Pero claro, las oportunidades no cotizan en la Bolsa ni rinden en encuestas. En cambio, el show del castigo vende. Vende titulares, votos, raiting y discursos de odio. Lo que no se vende ni interesa es la historia de ese pibe que robó un celular pero nunca tuvo uno. De esa piba que roba comida porque no almuerza desde el viernes. De esos hijos del hambre a los que solo se les ofrece la cárcel o el cementerio.

La Iglesia alertó también sobre el colapso del sistema penitenciario. No hay lugar, no hay recursos, no hay formación profesional ni condiciones mínimas. ¿Dónde van a meter a estos chicos? ¿En qué sótano? ¿Quién se va a hacer cargo cuando salgan peor de lo que entraron?

Ninguno de los proyectos en debate contempla recursos específicos para nuevos centros de detención juvenil. Es decir: quieren castigar sin invertir. Miedo sin política. Bronca sin proyecto.

Y frente a ese desatino, Monseñor Braida envió un mensaje directo a Bullrich y a Milei:

«Que puedan dar tiempo para que todos los sectores sociales puedan dar su opinión y también aportar propuestas diversas para atacar realmente el problema, yendo a las causas».

Pero claro, para eso habría que escuchar. Y para escuchar hay que tener alma.

No es la Iglesia sola la que se opone. Es la sensatez, la historia, el humanismo, la idea —tan antigua como revolucionaria— de que un pibe no es culpable por nacer pobre. Que nadie nace malo, pero muchos nacen abandonados.

Este país tiene un largo prontuario de perseguir al pobre antes que al corrupto. Los grandes ladrones están libres: son los que se fugaron millones, los que destruyeron la educación pública, los que convirtieron a las villas en cementerios sociales.
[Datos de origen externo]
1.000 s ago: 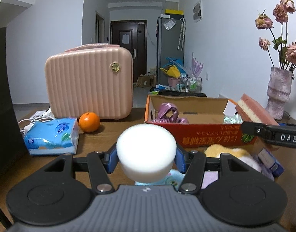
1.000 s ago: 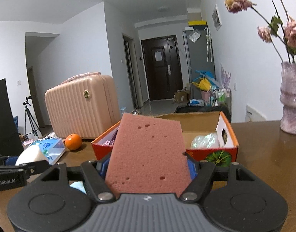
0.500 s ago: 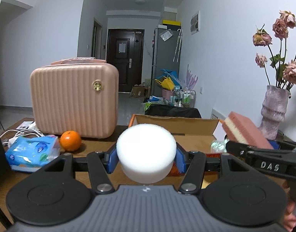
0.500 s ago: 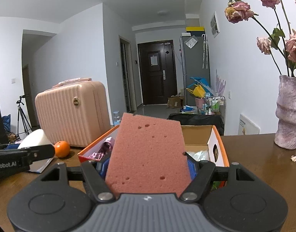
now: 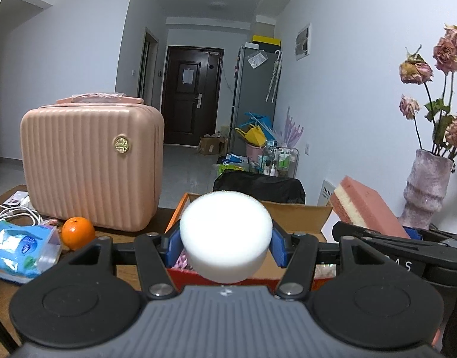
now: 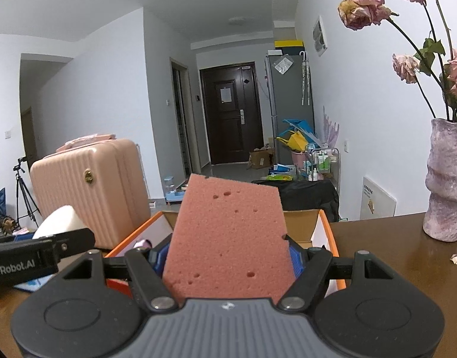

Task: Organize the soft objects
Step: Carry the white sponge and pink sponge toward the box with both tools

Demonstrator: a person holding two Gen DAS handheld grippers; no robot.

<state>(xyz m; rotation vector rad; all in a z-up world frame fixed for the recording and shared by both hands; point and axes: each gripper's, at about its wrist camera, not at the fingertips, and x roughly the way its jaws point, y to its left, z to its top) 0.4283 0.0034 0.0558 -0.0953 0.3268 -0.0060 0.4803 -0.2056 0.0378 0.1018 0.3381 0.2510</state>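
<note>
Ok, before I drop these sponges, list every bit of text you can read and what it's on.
"enRobot.AI": partly cut off, on the left gripper arm, seen from the right wrist view.
"AS": on the right gripper arm, seen from the left wrist view.
Blue tissue pack, door notice, wall panel: print too small to read.

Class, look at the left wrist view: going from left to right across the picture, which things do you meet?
Blue tissue pack → orange → pink suitcase → white round sponge → pink sponge → vase.
</note>
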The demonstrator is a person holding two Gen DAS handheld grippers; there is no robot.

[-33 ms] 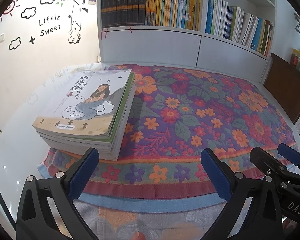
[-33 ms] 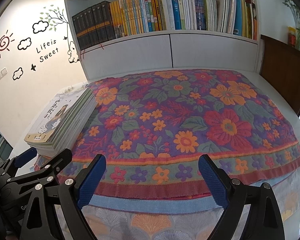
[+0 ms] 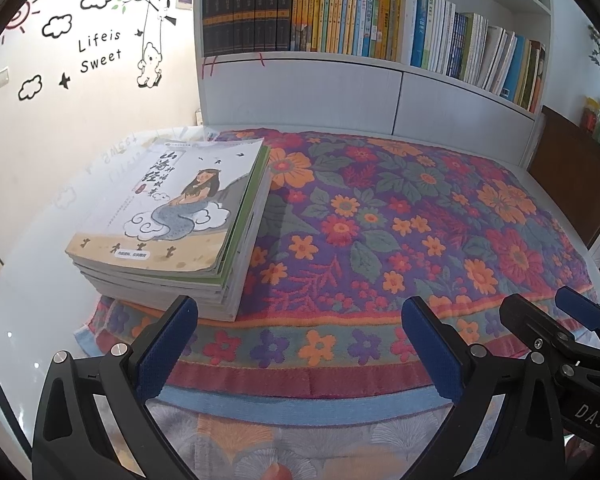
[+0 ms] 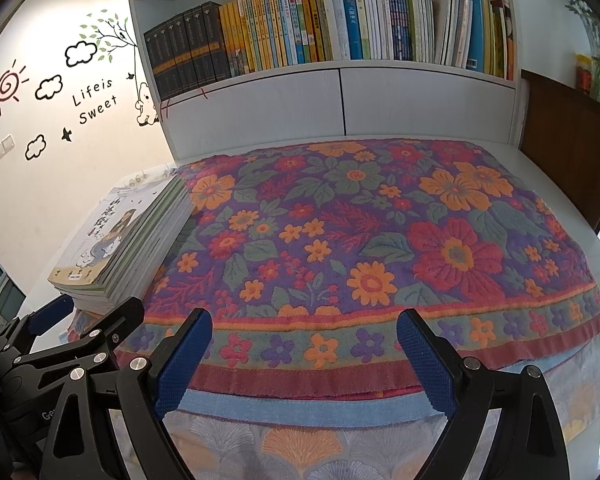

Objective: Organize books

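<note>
A stack of several flat books (image 3: pixel 172 216) lies on the left side of a floral cloth (image 3: pixel 400 232); the top cover shows a mermaid on a cloud. My left gripper (image 3: pixel 296 312) stands open just in front of the stack's near right corner, nothing between its blue pads. In the right wrist view the stack (image 4: pixel 128 256) sits far left, and my right gripper (image 4: pixel 304 318) hangs open over the cloth's near border, empty. The left gripper (image 4: pixel 90 316) shows at the lower left there, close to the stack. The right gripper (image 3: pixel 548 308) appears at the right edge of the left wrist view.
A white bookshelf (image 3: pixel 340 20) filled with upright books stands behind the table. The white tabletop (image 3: pixel 40 280) shows left of the cloth. A brown cabinet (image 3: pixel 572 168) stands at the right. A wall with decals (image 3: pixel 100 48) is to the left.
</note>
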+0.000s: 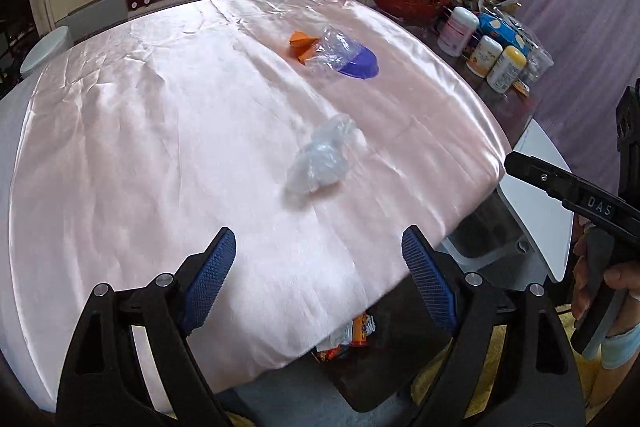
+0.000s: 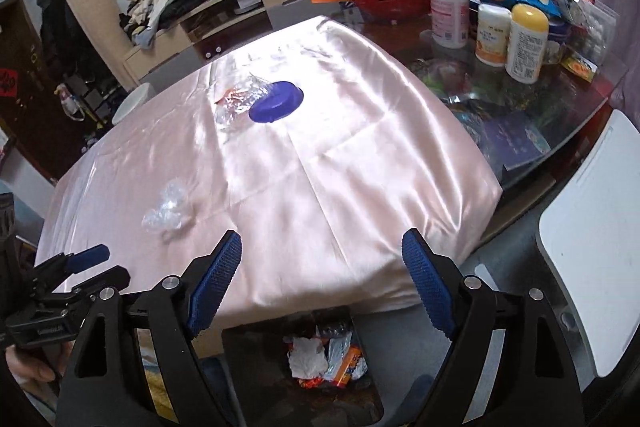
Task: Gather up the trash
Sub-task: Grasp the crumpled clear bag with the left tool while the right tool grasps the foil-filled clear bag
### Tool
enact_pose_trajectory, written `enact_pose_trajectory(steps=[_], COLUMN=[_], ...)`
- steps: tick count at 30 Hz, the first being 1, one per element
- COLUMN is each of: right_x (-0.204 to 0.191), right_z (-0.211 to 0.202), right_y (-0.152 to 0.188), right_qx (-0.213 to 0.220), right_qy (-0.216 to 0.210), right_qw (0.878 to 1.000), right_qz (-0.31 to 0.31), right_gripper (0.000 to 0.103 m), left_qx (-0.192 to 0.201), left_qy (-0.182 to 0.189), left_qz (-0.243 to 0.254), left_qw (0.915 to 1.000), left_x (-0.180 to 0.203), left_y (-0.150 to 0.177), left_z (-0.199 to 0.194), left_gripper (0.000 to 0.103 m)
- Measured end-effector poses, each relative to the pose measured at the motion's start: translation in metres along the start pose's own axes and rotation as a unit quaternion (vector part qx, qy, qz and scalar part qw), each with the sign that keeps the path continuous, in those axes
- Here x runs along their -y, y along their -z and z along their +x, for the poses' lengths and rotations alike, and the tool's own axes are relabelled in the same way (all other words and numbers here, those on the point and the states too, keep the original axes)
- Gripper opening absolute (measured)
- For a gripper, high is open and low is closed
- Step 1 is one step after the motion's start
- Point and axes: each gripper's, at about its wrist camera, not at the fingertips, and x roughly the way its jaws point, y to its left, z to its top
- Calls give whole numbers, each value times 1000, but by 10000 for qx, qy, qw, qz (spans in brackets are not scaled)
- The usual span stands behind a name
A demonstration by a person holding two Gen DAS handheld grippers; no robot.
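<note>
Below the near table edge: a dark trash bin (image 2: 300, 371) stands on the floor, already holding a white crumpled paper, clear film and orange snack wrappers, so part of the collecting looks done.
Table: the pink satin cloth (image 1: 160, 147) covers most of it; the right side is bare dark glass crowded with bottles and snack bags.
Trash left, far middle of the cloth: a clear plastic wrapper (image 1: 334, 53) lies against a purple lid (image 1: 360, 65), with a folded orange paper (image 1: 302, 43) touching its far side.
Trash left, middle of the cloth: a crumpled clear plastic bag (image 1: 320, 159) lies alone, well apart from the far group and nearer the near edge.
Progress judgement: roughly halfway at best; at least these four pieces seem to remain, and none is gripped.
Left gripper (image 1: 318, 279): released, blue pads wide apart, nothing between them, hovering over the near edge in line with the crumpled bag.
Right gripper (image 2: 322, 283): likewise spread and empty, hanging above the near edge over the bin.
Hard to make out: the bin's rim is cut off by the cloth and both tools, so its fullness is unclear; the orange paper is nearly hidden behind the wrapper in the right wrist view; whether the purple lid counts as trash I cannot tell.
</note>
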Motion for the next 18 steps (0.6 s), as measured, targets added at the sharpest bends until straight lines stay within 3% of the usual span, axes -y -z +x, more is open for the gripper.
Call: enact_pose_trajectory(steps=[4, 7, 11, 13, 16, 18], right_x=[-14, -21, -30, -36, -47, -57], right_z=[19, 37, 61, 71, 86, 96], right_y=[-24, -43, -66, -75, -89, -96], right_qx=[34, 34, 12, 15, 44, 47], right_qy=[-139, -165, -235, -291, -391, -425], right_qw=[9998, 9996, 9995, 9993, 9987, 9982], right_qz=[-161, -204, -221, -235, -329, -416], right_gripper=[83, 83, 83, 83, 83, 83], left_qx=[-116, -127, -272, -324, -351, -295], left_qy=[34, 43, 120, 110, 150, 142], left_qz=[-34, 71, 155, 149, 91, 65], left_qw=[9999, 9999, 9994, 9993, 9992, 9994], left_x=[-7, -6, -6, -8, -15, -20], left_y=[-20, -32, -46, -50, -55, -61], left_z=[22, 36, 58, 67, 75, 77], left_gripper=[79, 73, 53, 52, 30, 26])
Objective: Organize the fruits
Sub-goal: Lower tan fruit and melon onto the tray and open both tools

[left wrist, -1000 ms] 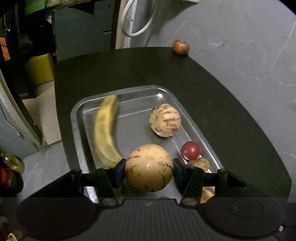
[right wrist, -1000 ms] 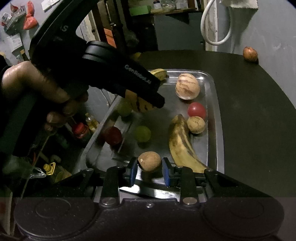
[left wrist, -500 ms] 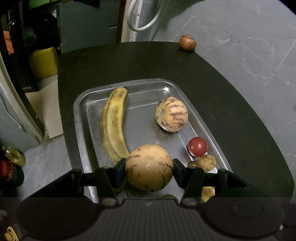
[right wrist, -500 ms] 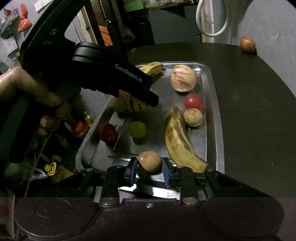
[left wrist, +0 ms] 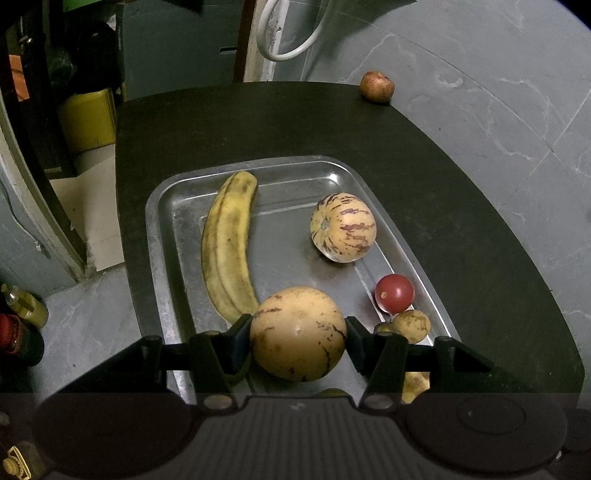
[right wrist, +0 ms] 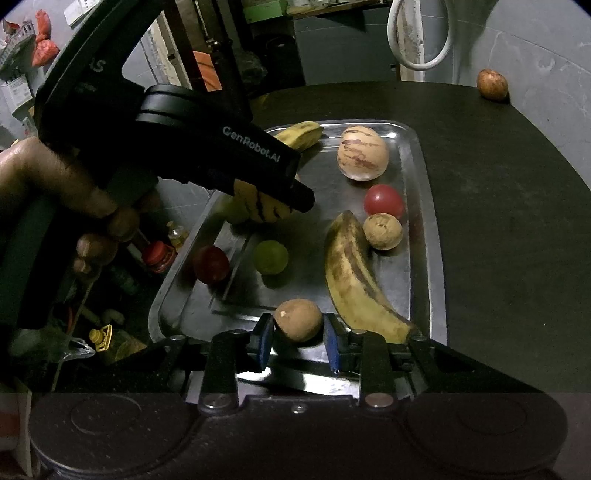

A ellos nunca los vimos en el banquillo. Pero ahora quieren meter presos a los que recién están aprendiendo a escribir su nombre.

En un país donde la Justicia es ciega pero también sorda y muda, y donde el Estado solo aparece con balas y patrulleros, esta ley es más que un error: es un crimen moral.

¿Vos qué opinás? ¿Creés que la cárcel educa o que la violencia del sistema solo engendra más violencia?